Abhinav Subramanian of The Times of India rated 3.5/5 stars and noted that "Garuden will appeal to those who like an emotional rural action flick." Writing for OTTPlay, Anusha Sundar rated the film 3/5 with praise for Soori's performance noting "Garudan is a solid film that perfectly suits Soori as a follow-up, after playing the lead in Viduthalai." In his review for The Hindu, Gopinath Rajendran praised the film writing,"With a neatly woven script that has enough brawn to overcome its minor shortcomings, director RS Durai Senthilkumar makes a splendid comeback with this raw and intense rural drama." In his review for The Indian Express, Kirubakhar Purushottaman praised the writing of Vetrimaaran, Senthilkumar's direction and Soori's performance.
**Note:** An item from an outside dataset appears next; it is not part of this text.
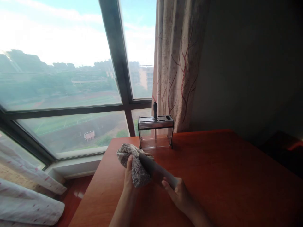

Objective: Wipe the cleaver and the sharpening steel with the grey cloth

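My left hand (129, 173) is closed around a fluffy grey-and-white cloth (139, 173), bunched over the far end of a long, flat grey blade, which looks like a kitchen knife (157, 170). The knife slants from the cloth down to my right hand (181, 194), whose fingers are wrapped round its near end. Its handle is hidden in that hand, and the cloth covers the far end. Just beyond the cloth stands a clear-sided knife block (155, 124) with a slotted top. One dark handle (155, 110) sticks up from it.
Everything is over a reddish-brown wooden table (227, 176). A large window (61, 63) with dark frames (115, 47) lies ahead and to the left. A patterned curtain (177, 63) hangs behind the knife block, and another pale curtain (28, 201) is at lower left.
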`<state>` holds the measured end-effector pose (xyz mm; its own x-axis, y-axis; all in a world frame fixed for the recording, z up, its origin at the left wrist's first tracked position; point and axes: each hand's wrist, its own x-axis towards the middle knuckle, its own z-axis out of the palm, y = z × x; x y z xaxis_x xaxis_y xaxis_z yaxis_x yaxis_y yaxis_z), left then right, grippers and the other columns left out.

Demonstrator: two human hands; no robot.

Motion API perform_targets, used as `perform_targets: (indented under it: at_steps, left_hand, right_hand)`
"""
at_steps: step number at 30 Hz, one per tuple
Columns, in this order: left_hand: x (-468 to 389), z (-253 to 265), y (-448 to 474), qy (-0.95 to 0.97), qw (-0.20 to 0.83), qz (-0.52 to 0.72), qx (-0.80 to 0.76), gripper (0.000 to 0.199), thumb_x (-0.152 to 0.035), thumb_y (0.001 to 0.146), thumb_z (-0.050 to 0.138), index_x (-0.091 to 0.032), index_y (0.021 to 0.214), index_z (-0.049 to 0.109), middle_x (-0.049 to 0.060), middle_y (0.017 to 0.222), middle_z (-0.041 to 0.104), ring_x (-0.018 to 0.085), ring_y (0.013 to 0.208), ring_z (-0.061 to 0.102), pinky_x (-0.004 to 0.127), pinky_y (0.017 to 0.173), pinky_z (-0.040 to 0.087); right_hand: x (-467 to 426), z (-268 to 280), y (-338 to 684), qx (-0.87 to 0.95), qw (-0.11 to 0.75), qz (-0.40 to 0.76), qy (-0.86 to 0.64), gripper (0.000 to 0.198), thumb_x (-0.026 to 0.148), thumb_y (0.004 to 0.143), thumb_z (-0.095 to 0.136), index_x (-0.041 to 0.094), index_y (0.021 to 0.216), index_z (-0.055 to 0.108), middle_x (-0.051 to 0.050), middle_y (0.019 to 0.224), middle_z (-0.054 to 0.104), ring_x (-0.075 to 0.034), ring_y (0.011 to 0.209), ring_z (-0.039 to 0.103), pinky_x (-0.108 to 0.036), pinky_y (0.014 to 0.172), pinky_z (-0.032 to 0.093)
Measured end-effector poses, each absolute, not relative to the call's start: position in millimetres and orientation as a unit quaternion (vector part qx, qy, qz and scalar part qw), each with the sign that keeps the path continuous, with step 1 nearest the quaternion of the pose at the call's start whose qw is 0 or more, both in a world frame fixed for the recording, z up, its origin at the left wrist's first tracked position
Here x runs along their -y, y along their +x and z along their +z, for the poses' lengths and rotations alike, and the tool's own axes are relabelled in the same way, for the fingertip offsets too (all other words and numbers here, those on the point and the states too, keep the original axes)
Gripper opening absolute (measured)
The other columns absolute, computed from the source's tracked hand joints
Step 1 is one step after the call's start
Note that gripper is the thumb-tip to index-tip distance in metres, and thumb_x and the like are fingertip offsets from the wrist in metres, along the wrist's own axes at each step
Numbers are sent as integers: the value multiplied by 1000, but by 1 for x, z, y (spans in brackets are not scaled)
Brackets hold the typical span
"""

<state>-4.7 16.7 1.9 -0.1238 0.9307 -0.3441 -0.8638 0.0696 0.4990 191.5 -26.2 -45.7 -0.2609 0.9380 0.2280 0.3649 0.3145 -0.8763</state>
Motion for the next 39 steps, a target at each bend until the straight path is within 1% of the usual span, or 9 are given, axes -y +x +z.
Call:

Writing for Cinema Express, Sudhir Srinivasan remarked, "Soori, like he did in Viduthalai Part 1, fills up the character with so much innocence, and this means that when he does fight back, when he even utters a word of protest, it feels heroic, for this isn’t a man enjoying his heroism."